Sidharta Susila  ;   Pendidik di Muntilan-Magelang
KOMPAS, 18 September 2014

                                                                                                                       
                                                      

TERLAMBAT itu tidak baik, meski demikian banyak terjadi. Dalam dunia pendidikan, terlambat punya kisah unik sekaligus ironis.
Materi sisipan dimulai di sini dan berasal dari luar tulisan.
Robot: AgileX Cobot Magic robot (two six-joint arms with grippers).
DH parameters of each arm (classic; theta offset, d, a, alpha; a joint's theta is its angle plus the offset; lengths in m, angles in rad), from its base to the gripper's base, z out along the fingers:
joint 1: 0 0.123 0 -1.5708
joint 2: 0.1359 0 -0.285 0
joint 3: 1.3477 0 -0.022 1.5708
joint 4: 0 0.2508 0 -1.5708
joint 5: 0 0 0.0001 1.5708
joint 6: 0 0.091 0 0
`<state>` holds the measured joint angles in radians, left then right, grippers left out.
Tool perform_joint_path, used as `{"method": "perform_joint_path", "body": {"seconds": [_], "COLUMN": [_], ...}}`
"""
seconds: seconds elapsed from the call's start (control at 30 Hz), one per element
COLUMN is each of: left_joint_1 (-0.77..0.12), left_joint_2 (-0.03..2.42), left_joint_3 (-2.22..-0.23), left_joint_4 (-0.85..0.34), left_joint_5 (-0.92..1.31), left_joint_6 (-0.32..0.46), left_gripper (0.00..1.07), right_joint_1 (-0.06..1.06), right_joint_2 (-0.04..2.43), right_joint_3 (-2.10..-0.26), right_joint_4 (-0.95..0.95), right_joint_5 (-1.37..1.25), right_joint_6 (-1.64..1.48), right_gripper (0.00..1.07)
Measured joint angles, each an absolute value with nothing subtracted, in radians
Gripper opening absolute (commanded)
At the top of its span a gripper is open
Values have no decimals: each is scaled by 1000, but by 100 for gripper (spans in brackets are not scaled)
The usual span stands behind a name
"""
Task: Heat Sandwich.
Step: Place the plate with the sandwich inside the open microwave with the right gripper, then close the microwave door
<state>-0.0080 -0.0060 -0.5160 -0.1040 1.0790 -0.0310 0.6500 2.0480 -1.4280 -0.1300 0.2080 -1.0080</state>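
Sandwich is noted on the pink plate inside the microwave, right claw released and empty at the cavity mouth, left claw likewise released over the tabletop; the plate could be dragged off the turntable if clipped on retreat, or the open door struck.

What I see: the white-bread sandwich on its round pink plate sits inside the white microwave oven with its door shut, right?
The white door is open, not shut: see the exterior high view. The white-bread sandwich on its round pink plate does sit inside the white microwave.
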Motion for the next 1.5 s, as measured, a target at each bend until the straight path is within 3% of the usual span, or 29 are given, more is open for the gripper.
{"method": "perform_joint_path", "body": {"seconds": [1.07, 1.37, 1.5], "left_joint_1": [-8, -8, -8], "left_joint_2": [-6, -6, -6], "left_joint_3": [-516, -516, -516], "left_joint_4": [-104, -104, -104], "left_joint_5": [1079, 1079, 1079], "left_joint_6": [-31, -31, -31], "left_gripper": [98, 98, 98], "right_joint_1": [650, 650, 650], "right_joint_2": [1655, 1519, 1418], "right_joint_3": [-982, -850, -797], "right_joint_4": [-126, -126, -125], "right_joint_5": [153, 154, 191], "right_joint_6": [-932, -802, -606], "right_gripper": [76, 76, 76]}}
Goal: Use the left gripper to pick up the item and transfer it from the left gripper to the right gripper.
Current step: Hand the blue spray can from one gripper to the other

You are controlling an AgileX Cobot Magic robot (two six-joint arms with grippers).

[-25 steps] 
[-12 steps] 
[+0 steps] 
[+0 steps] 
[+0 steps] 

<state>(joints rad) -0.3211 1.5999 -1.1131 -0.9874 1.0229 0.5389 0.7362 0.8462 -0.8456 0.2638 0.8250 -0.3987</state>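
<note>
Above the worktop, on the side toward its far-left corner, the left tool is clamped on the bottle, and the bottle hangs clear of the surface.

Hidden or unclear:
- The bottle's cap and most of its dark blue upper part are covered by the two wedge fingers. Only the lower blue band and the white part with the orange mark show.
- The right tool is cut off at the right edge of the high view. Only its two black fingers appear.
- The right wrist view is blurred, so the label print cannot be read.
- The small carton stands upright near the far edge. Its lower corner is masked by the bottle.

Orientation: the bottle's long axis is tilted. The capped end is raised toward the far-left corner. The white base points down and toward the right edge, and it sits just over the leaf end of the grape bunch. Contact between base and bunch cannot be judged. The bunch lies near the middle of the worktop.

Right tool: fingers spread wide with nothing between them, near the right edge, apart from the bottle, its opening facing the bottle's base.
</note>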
Terlambat datang ke sekolah adalah pengalaman tak enak. Apa pun alasan keterlambatan yang disampaikan, siswa selalu terkena sanksi. Sanksi diberikan atas dalih pembinaan dan pendidikan. Keterlambatan dipandang tindakan melanggar norma dan ketentuan sekolah.

Hal berbeda apabila yang terlambat para guru atau dosen di perguruan tinggi. Murid atau mahasiswa seringkali harus memaklumi dan menerima keterlambatan mereka. Apalagi kalau guru atau dosen itu tergolong orang penting atau merasa orang penting. Acapkali tak ada sanksi untuk guru atau dosen yang terlambat.
Dulu, sebagai mahasiswa, penulis seringkali harus menunggu kehadiran dosen sampai waktu kuliah nyaris usai. Ketika sang dosen datang, bukannya meminta maaf, beliau justru sibuk pembelaan diri.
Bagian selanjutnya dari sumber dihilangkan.